A travers ses performances, Lukas Avendaño met en lumière son identité muxhe et indigène. Il y lie des thèmes tels que l’homosexualité ou encore le rôle des femmes dans la société zapotèque, tout en développant les réalités politiques et sociales du pays.

En prenant l’exemple de Requiem para un alcaravan, on peut retrouver le sujet du mariage traditionnel. En effet, le mariage traditionnel voudrait qu’un homme et une femme se marient dans le but de fonder une famille. Cependant, dans le cadre de sa performance, cette forme de mariage est remise en question par la mise en valeur du mariage homosexuel. 
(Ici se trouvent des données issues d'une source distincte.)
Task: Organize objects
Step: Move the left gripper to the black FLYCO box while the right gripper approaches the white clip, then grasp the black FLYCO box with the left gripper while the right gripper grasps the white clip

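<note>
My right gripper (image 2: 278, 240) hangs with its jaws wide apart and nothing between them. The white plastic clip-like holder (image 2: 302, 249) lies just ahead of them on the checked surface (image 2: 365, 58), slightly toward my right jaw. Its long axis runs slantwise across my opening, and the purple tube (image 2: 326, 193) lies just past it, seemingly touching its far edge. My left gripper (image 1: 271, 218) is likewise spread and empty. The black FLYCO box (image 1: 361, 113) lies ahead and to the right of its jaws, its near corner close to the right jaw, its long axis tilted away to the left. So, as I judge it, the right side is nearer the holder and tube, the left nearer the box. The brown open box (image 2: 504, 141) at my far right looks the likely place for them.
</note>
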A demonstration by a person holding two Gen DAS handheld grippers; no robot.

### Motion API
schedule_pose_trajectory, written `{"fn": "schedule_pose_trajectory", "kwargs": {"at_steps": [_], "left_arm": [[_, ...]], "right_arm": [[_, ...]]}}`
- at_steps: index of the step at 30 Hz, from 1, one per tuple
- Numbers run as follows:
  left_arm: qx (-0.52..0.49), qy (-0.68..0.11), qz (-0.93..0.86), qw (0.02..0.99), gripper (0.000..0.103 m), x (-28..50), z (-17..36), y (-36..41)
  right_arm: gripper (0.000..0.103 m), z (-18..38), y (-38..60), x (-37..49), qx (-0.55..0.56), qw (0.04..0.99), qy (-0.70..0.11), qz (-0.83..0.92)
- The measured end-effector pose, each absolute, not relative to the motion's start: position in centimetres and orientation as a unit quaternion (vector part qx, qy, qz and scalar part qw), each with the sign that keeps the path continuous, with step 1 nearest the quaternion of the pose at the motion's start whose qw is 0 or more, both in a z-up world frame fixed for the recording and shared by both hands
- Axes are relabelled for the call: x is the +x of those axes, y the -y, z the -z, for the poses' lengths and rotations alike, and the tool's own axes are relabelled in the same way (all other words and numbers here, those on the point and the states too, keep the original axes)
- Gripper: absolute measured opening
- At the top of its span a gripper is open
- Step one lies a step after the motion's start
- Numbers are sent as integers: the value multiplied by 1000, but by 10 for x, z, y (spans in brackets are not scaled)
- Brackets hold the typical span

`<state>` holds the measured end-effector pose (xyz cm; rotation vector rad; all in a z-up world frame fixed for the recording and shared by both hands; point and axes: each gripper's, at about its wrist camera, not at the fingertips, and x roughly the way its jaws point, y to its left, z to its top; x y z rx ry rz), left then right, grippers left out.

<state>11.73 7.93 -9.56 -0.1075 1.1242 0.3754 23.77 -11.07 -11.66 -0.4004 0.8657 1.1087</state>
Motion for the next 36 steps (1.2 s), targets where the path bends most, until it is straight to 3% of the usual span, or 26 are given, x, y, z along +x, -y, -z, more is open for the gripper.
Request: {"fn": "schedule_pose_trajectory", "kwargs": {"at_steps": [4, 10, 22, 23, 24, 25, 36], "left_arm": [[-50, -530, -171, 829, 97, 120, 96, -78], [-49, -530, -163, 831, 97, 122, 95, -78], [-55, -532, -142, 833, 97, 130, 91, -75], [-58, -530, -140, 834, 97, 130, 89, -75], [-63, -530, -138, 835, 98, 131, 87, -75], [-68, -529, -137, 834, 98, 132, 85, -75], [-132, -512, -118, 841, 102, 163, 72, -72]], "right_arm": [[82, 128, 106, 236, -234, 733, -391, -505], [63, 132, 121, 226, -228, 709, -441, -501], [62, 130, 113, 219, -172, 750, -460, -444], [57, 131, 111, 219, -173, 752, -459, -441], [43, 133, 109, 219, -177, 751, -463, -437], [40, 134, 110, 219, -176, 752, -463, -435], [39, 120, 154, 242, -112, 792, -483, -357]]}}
De même, Lukas Avendaño aborde la société zapotèque en mettant en lumière d’autres éléments importants de sa culture. Il s’agit par exemple d’aborder des éléments tels que les festivités destinées aux saints (Mayodormías), la pratique du guérisseur (Curandera), la pratique de la prière et l’importance de la religion (Rezandera). De même, on peut y retrouver des thèmes tels que le deuil ou encore la métamorphose. Par exemple, le deuil et les dénonciations politiques se retrouvent dans Buscando a Bruno, performance parlant de la disparition de son frère. 

Pour entrer plus en détails, la performance Requiem para un alcaravan a été réalisée pour la première fois en 2012 dans le centre culturel Rojas de l’Université de Buenos Aires. Cette performance a eu lieu à l’occasion de la présentation de El Teje, le premier journal travesti latino-américain. À travers sa performance dansée, Lukas Avendaño convie le spectateur à s’immerger dans les « Rites de passage féminins » du muxhe.

Au long du performance il y a peu de texte, mais plutôt des morceaux d’histoire personnelle et des expressions lancées dans l’air : « je n’ai jamais été seule car je m’ai moi-même » [traduction personnelle] (De la Paz, 2016). Cependant, c’est le langage corporel qui crée une atmosphère émouvante. Au milieu de la fête, l’acteur interagit avec un membre du public, le conduit au centre, ils dansent ensemble et il le transforme en son partenaire, tandis qu’une pluie de confettis tombe sur eux et que le public se joint à la célébration. À la fin, un tournant inattendu et interculturel survient lorsque le personnage commence à réciter des prières à la Vierge, soulignant ainsi l’influence chrétienne.

A la fin de la présentation, Lukas Avendaño s’est exprimé sur la pièce et surtout sur la muxeidad, expliquant l’origine du mot et en donnant sa vision décolonisée. Il indique que son œuvre est née de sa réflexion sur la “discusión discursiva sobre mí. Sobre mi quehacer, sobre mi deseo, sobre mi cuerpo, sobre mi identidad”. Il présente les rites sociaux propres à l’Isthme de Tehuantepec et indique que les muxhes en sont privé “ En tanto los/as muxes son privados de estos ritos sociales, la pieza instaura una visualidad crítica en la que el cuerpo del performer interviene como protagonista del acontecimiento en el difuso límite de la representación/presentación.” 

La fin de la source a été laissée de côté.